| ABOUT THIS TASK |
The data that follows is to be given again, exactly as written.

[SUPPLIED DATA — start]

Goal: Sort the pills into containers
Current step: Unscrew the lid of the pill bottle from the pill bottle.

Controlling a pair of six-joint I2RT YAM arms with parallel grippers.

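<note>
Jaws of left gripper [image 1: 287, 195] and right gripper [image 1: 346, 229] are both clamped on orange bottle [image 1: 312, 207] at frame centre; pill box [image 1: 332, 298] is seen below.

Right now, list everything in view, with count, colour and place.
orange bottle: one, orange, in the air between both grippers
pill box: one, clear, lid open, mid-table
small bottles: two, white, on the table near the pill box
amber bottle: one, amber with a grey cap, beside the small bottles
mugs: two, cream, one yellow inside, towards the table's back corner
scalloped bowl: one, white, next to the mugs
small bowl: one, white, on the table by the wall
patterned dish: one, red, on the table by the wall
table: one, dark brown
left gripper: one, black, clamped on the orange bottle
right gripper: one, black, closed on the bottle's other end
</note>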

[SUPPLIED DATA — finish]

| FINISHED EXERCISE |
Goal: Sort the pills into containers
Current step: Unscrew the lid of the pill bottle from the pill bottle.

Controlling a pair of six-joint I2RT YAM arms with parallel grippers.

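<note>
Jaws of left gripper [image 1: 287, 195] and right gripper [image 1: 346, 229] are both clamped on orange bottle [image 1: 312, 207] at frame centre; pill box [image 1: 332, 298] is seen below.

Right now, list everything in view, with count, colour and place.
orange bottle: one, orange, in the air between both grippers
pill box: one, clear, lid open, mid-table
small bottles: two, white, on the table near the pill box
amber bottle: one, amber with a grey cap, beside the small bottles
mugs: two, cream, one yellow inside, towards the table's back corner
scalloped bowl: one, white, next to the mugs
small bowl: one, white, on the table by the wall
patterned dish: one, red, on the table by the wall
table: one, dark brown
left gripper: one, black, clamped on the orange bottle
right gripper: one, black, closed on the bottle's other end
</note>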

The exercise is fully answered.